If you asked Rick Duffield, RN, why he would recommend nursing, he’d tell you the same thing his aunt told him 40 years ago. It’s all about options. In fact, out of curiosity, he recently made a list of all the things a registered nurse could do, and more than 50 possibilities soon filled the page, ranging from computer expert to professor to magazine editor.
“The good news is that very few involve bed pans,” explains Rick with a laugh.
Now a nurse coordinator in Adventist Medical Center’s (AMC) adult psychiatric services unit in Portland, Oregon, Rick has personally explored a number of avenues along a winding career path that has always been inspired by a desire to listen and understand.

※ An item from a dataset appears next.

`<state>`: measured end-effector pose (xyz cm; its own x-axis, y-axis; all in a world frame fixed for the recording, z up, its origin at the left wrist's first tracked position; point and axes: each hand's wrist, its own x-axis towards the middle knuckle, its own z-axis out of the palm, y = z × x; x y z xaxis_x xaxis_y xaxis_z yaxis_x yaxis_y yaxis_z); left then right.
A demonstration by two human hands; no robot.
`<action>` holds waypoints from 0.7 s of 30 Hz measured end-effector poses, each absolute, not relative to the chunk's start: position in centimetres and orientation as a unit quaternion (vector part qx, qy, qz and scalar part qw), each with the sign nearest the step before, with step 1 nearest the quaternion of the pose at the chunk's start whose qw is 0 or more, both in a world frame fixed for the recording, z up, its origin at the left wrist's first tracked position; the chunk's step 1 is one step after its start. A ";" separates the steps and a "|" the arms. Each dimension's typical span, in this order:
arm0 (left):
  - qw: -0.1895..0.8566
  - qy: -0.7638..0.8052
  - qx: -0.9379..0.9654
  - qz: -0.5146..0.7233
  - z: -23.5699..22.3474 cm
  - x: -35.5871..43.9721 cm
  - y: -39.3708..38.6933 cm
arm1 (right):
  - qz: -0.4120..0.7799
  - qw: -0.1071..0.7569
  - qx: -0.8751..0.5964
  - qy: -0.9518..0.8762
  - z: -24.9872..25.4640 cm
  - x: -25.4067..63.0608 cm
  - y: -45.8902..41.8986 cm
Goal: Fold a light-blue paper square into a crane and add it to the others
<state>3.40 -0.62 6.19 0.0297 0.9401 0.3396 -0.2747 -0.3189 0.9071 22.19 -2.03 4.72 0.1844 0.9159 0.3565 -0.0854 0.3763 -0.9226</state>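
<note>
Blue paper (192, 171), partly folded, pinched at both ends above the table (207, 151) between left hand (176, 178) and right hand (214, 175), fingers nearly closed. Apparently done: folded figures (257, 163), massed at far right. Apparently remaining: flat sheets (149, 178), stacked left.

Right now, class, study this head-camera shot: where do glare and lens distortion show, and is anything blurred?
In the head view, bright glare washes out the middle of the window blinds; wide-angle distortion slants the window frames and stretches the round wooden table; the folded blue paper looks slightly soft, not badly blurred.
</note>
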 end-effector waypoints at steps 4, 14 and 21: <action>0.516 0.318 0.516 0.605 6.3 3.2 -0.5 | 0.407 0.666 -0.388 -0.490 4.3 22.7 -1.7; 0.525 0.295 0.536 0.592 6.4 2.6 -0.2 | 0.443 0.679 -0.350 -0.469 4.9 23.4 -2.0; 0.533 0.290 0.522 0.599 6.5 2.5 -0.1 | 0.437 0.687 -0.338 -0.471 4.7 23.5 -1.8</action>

It all began in junior high where Rick remembers wondering why his classmates thought and acted the way they did, so he began pouring over stacks of library books in search of answers. He ultimately took his aunt’s advice and enrolled in the nursing program at Loma Linda University. His first clinical rotation took him to Patton State Hospital, where he discovered psychiatric nursing.
“I knew immediately it was what I wanted to do,” recalls Rick. “To this day, I love trying to figure out where my patients are coming from. It constantly stretches my mind.”
After graduating, Rick went on to earn a master’s degree in psychiatric nursing from UCLA. He soon grew tired of the Southern California smog and headed north where he spent the next eight years teaching psychiatric nursing at Oregon Health and Science University. Each summer, he’d brush up on his clinical skills at a local hospital.
“Textbooks can only teach so much,” said Rick. “I always enjoyed using my experiences to bring a dose of reality to the classroom.”
A desire for more reality in his own life inspired him to accept a position at AMC in 1980. Twenty-five years later, he supervises more than 100 nurses and mental-health therapists whom he refers to as a big family. While he occasionally returns to the floors when things get busy, these days his well-honed clinical skills are often used to resolve conflicts and build team spirit among staff members.
Throughout his career, Rick has most enjoyed the daily opportunity to sit down with patients and simply listen.
“I just let them share and hope that my actions and deeds will display the healing ministry of Jesus,” explains Rick. “Our mission allows me to pray with my patients, refer them to a chaplain and address their spiritual as well as mental and physical needs.”
These days, Rick is especially excited about Dr. Sandra Bloom’s “Sanctuary Model” that aims to create a safe and caring sanctuary for healing that is free of the stigmas often associated with mental health. By creating a more sensitive, home-like environment, Rick has seen a drastic reduction in power struggles between patients and staff.
“While our units are locked, we want patients to forget about the white walls and realize that we’re here to help, not judge,” says Rick. “It’s all about making a difference.”